----- EXTRACTED ENTRIES -----
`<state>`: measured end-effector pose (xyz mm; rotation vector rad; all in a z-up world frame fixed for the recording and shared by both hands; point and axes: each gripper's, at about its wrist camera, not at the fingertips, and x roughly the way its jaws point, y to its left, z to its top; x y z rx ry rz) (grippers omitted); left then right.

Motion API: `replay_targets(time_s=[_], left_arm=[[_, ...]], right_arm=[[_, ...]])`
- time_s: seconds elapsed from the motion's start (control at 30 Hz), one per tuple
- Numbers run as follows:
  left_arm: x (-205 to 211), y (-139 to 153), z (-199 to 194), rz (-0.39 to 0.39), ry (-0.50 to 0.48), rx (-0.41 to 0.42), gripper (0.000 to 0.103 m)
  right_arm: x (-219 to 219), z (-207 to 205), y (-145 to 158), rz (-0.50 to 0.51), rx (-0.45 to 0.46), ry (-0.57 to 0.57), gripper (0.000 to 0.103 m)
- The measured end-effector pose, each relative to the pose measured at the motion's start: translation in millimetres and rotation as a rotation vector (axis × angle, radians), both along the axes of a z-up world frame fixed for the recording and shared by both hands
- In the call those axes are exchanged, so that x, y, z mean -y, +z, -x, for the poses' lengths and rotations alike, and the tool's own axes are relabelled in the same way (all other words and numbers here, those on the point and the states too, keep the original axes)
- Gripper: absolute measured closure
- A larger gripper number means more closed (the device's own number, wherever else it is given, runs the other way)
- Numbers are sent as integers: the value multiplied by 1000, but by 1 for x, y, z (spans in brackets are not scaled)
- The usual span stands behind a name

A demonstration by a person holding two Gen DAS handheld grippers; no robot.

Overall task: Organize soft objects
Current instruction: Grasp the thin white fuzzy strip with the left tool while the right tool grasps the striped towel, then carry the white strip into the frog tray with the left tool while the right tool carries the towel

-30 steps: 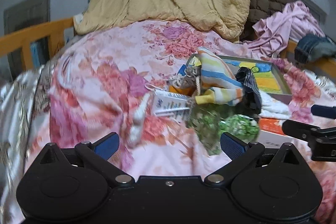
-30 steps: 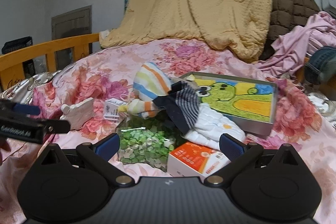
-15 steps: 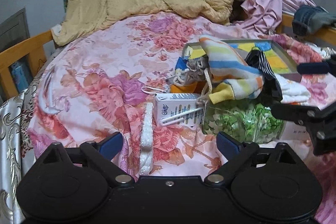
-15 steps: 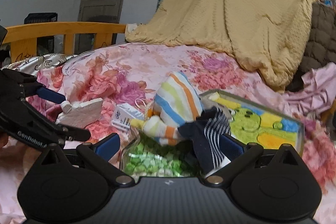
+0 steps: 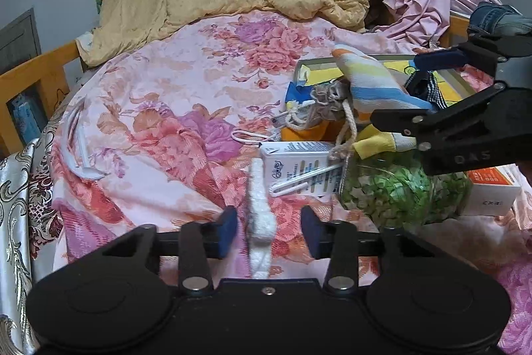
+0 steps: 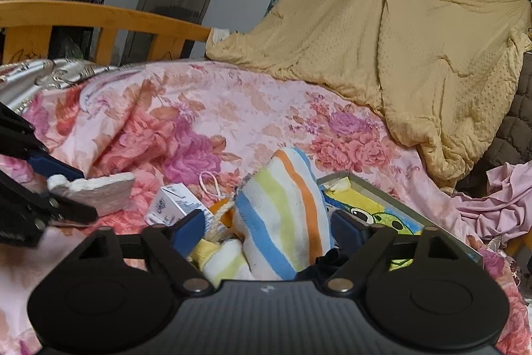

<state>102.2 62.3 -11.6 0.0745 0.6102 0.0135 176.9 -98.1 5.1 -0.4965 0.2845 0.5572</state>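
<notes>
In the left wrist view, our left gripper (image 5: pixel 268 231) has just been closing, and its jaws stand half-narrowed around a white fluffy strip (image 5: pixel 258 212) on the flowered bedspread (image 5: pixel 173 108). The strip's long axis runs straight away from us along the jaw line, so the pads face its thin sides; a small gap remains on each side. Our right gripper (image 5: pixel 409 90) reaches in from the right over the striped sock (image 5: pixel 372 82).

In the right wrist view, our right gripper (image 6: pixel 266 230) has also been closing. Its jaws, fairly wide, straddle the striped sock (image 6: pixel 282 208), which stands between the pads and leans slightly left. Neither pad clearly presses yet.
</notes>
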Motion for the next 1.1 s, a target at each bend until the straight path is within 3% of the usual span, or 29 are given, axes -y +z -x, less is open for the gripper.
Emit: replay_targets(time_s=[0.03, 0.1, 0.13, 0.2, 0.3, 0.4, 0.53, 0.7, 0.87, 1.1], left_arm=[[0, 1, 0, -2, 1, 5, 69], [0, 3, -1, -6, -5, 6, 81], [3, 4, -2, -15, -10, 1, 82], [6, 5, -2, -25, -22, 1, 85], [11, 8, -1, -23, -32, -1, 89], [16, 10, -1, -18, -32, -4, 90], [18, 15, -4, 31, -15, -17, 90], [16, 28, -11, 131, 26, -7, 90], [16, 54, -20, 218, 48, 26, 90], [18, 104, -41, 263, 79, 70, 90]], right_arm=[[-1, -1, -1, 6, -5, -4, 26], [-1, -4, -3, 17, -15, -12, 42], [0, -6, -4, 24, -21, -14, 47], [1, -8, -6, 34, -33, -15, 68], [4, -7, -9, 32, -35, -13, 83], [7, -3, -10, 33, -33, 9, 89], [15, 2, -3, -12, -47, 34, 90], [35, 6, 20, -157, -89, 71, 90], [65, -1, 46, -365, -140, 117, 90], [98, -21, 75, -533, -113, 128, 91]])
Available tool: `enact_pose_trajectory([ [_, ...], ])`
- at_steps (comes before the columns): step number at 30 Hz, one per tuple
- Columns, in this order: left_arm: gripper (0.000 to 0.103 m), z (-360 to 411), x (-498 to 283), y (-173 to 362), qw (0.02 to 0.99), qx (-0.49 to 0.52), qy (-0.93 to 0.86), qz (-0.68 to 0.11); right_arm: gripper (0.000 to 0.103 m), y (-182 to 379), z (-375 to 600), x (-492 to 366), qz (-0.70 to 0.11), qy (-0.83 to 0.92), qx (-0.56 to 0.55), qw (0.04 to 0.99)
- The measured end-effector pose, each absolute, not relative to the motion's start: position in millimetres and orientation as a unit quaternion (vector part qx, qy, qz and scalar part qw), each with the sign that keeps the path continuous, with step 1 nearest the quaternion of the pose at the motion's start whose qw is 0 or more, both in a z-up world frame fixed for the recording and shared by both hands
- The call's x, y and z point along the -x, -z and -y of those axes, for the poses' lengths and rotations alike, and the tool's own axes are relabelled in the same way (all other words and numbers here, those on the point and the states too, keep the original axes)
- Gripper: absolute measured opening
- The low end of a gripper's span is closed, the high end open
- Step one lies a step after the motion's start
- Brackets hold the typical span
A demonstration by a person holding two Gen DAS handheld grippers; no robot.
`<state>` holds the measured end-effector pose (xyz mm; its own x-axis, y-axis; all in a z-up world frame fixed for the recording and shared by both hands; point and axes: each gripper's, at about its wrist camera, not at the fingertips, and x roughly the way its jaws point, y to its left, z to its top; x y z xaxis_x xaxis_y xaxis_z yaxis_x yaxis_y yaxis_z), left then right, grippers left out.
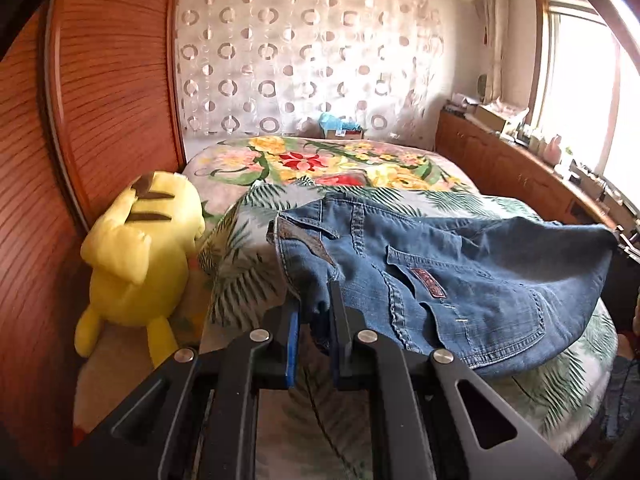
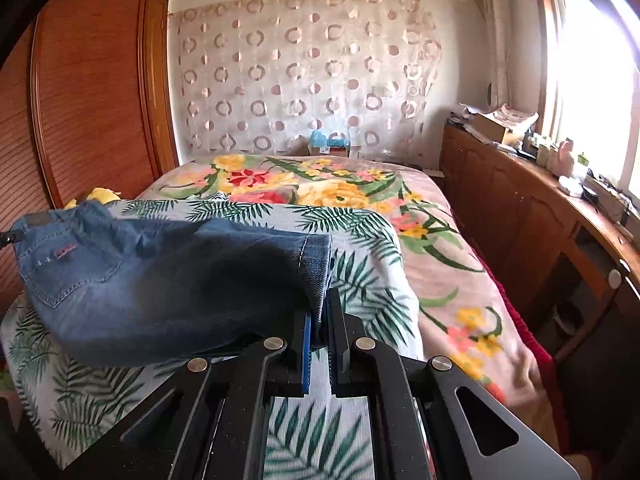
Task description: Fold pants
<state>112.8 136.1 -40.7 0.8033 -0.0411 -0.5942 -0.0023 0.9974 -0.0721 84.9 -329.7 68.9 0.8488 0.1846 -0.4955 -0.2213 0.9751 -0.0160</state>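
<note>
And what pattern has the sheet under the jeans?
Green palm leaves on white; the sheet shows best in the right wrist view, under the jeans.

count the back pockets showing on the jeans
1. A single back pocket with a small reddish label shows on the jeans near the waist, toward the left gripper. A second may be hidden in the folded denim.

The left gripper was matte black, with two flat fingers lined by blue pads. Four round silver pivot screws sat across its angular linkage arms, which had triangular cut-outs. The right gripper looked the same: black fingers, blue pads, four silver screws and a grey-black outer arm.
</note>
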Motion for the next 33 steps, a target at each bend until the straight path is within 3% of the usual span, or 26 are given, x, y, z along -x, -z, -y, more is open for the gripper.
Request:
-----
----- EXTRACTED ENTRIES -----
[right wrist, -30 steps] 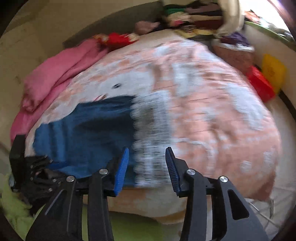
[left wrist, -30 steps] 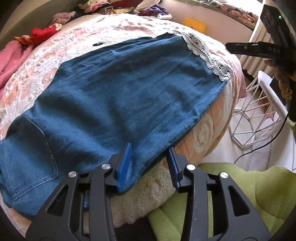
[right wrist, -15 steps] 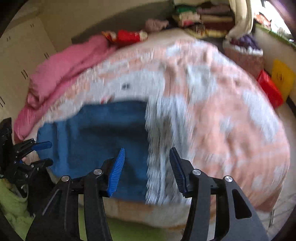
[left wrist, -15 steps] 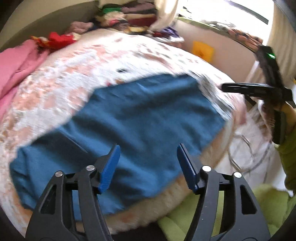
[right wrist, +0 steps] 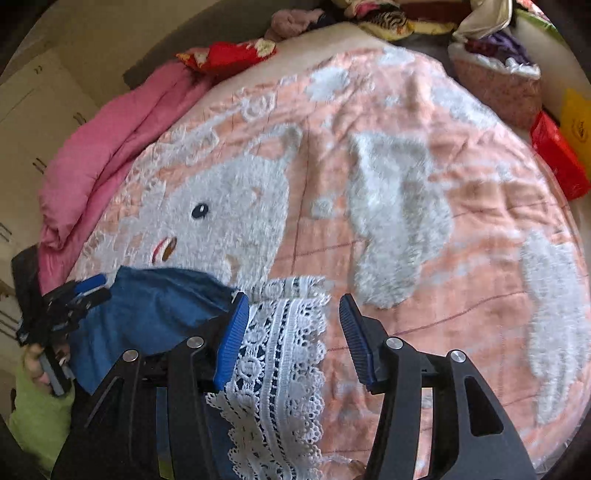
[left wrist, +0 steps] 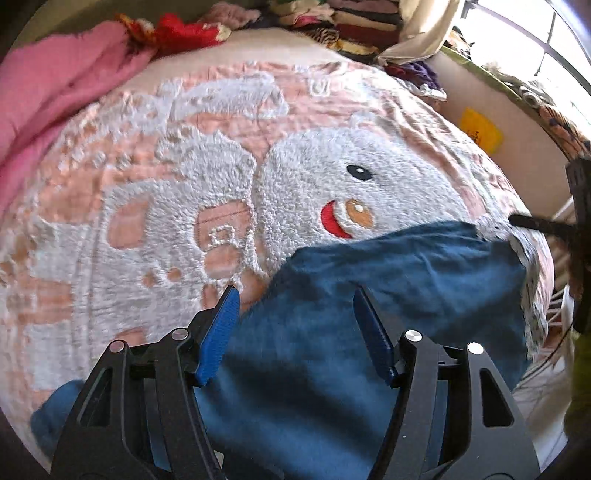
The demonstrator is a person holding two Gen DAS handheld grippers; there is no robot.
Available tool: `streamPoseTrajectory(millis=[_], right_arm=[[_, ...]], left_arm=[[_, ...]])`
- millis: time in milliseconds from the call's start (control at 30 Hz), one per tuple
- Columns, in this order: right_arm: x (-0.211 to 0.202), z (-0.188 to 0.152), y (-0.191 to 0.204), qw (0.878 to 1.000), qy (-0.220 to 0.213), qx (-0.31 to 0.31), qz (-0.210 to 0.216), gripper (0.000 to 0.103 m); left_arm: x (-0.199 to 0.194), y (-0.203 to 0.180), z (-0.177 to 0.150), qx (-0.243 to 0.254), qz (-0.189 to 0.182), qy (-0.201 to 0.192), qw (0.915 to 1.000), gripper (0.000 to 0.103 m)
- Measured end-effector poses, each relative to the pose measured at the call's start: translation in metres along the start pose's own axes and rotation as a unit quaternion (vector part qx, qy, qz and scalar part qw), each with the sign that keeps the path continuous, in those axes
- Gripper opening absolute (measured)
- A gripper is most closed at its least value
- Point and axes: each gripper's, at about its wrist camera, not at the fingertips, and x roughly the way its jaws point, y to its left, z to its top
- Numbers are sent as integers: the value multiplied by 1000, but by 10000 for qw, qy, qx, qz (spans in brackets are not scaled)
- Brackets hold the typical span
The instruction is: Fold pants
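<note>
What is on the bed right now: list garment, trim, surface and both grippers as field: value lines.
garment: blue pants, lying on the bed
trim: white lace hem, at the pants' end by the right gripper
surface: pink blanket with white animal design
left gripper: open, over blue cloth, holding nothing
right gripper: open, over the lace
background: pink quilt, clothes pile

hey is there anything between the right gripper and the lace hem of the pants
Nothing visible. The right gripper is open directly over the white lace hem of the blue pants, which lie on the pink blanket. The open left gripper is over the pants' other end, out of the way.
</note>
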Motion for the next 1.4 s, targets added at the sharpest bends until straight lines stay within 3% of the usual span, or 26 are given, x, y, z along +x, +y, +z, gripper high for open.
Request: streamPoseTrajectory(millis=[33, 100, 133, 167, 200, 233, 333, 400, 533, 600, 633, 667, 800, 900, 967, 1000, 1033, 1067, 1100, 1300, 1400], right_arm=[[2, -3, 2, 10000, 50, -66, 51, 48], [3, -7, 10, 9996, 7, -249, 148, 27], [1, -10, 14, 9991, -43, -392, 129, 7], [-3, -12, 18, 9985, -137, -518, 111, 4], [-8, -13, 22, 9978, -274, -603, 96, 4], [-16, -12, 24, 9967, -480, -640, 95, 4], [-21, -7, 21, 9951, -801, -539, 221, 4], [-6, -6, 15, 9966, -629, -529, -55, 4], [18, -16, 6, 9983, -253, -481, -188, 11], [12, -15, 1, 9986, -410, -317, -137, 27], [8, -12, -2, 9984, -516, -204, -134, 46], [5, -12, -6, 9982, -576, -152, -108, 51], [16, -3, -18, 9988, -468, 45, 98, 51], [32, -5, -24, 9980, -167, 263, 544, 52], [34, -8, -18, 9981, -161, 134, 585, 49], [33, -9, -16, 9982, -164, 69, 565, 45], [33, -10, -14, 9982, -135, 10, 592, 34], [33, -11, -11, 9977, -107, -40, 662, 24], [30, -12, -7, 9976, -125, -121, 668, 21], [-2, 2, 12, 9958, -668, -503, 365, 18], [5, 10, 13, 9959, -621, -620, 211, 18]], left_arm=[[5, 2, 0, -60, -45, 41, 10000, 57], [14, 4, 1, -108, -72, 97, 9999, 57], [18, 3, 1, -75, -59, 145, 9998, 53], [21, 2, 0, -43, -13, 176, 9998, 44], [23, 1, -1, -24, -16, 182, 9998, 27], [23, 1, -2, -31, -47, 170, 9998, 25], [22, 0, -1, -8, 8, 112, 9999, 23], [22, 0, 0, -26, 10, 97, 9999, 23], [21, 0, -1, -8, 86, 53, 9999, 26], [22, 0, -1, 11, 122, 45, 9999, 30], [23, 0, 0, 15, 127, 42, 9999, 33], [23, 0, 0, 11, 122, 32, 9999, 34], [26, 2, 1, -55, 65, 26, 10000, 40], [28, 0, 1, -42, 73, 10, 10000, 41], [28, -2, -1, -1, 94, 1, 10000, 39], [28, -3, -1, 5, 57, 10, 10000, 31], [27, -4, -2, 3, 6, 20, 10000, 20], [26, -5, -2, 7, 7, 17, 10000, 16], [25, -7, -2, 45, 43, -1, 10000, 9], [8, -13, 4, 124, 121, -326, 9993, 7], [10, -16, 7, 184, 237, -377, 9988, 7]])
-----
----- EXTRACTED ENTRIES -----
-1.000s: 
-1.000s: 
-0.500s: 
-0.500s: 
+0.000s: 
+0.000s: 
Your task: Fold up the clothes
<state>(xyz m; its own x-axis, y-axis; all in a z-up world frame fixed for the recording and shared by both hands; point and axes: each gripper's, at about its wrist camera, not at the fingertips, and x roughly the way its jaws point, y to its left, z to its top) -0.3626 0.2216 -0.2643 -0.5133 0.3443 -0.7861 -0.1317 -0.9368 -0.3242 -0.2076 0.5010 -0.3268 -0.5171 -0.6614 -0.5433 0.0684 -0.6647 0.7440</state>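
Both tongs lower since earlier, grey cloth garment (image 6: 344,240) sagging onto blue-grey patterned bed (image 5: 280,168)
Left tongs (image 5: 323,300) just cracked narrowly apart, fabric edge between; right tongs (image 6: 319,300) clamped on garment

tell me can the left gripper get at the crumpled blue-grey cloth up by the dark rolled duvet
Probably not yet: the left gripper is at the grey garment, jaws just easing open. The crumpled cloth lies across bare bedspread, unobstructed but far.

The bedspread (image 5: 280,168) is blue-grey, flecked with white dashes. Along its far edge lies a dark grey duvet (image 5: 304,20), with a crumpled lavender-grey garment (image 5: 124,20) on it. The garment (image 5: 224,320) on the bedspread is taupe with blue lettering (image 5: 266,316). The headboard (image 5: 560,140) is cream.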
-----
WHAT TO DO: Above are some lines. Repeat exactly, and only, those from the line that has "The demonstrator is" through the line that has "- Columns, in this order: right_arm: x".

ANSWER:
The demonstrator is a person holding two Gen DAS handheld grippers; there is no robot.
Available tool: `streamPoseTrajectory(millis=[_], right_arm=[[_, ...]], left_arm=[[_, ...]])`
- millis: time in milliseconds from the call's start (control at 30 Hz), one per tuple
- Columns, in this order: right_arm: x (-0.211 to 0.202), z (-0.188 to 0.152), y (-0.191 to 0.204), qw (0.878 to 1.000), qy (-0.220 to 0.213), qx (-0.31 to 0.31), qz (-0.210 to 0.216), gripper (0.000 to 0.103 m); left_arm: x (-0.199 to 0.194), y (-0.203 to 0.180), z (-0.177 to 0.150), qx (-0.243 to 0.254), qz (-0.189 to 0.182), qy (-0.201 to 0.192), qw (0.915 to 1.000), gripper (0.000 to 0.103 m)

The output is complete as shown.